┌─ Recorded data
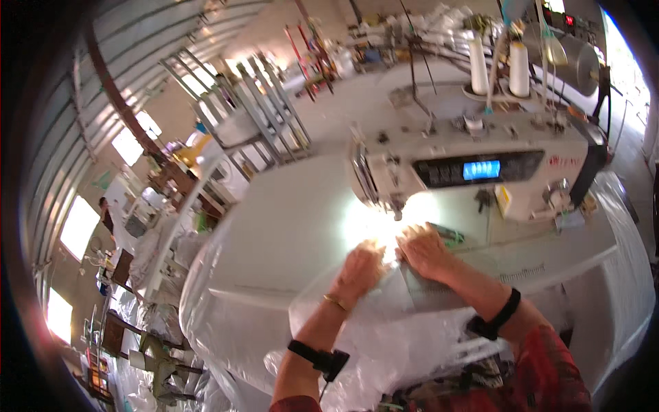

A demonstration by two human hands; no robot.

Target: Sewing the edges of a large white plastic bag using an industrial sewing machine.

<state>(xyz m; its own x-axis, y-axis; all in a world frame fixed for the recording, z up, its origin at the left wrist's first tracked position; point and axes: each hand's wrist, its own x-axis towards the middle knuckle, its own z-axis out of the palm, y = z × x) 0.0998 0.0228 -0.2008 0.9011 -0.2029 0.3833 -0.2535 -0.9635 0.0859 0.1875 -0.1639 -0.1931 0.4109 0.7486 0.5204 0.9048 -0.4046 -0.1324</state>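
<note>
Under the bright lamp of a white sewing machine point(473, 147), my two hands work side by side just in front of the needle area. My left hand point(362, 269) has its fingers bent and drawn together on translucent white sheeting point(364, 329). Close beside it, my right hand point(422, 252) also has curled fingers, pressed onto the sheeting's far edge. From the hands the sheeting hangs over the table's front toward my lap. Glare washes out the fingertips and the spot under the needle. A small dark tool with a green part point(449, 235) lies beyond my right hand.
The pale sewing table point(274, 226) has clear plastic point(628, 254) over its edges. Two white thread cones point(478, 65) stand behind the machine. A grey metal rack point(247, 113) is at the far left. Chairs point(161, 360) and bagged bundles crowd the left floor. A person point(106, 216) is far off.
</note>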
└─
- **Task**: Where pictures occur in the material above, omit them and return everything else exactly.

- **Written reply**:
A demonstration by two human hands; no robot.

Target: Sewing the edges of a large white plastic bag using an industrial sewing machine.

<state>(xyz m; its own x-axis, y-axis; all in a world frame fixed for the recording, z up, its origin at the left wrist's first tracked position; point and axes: each hand's wrist, its own x-axis towards the middle knuckle, its own z-axis out of the palm, y = z × x) 0.0998 0.0228 -0.2008 0.9011 -0.2029 0.3833 -0.2535 -0.9635 0.0859 0.1875 -0.1639 -0.1931 0.4109 0.7486 0.5204 0.9048 -0.4046 -0.1324</state>
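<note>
Under the bright lamp of a white sewing machine point(473, 147), my two hands work side by side just in front of the needle area. My left hand point(362, 269) has its fingers bent and drawn together on translucent white sheeting point(364, 329). Close beside it, my right hand point(422, 252) also has curled fingers, pressed onto the sheeting's far edge. From the hands the sheeting hangs over the table's front toward my lap. Glare washes out the fingertips and the spot under the needle. A small dark tool with a green part point(449, 235) lies beyond my right hand.
The pale sewing table point(274, 226) has clear plastic point(628, 254) over its edges. Two white thread cones point(478, 65) stand behind the machine. A grey metal rack point(247, 113) is at the far left. Chairs point(161, 360) and bagged bundles crowd the left floor. A person point(106, 216) is far off.
</note>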

The output shown is complete.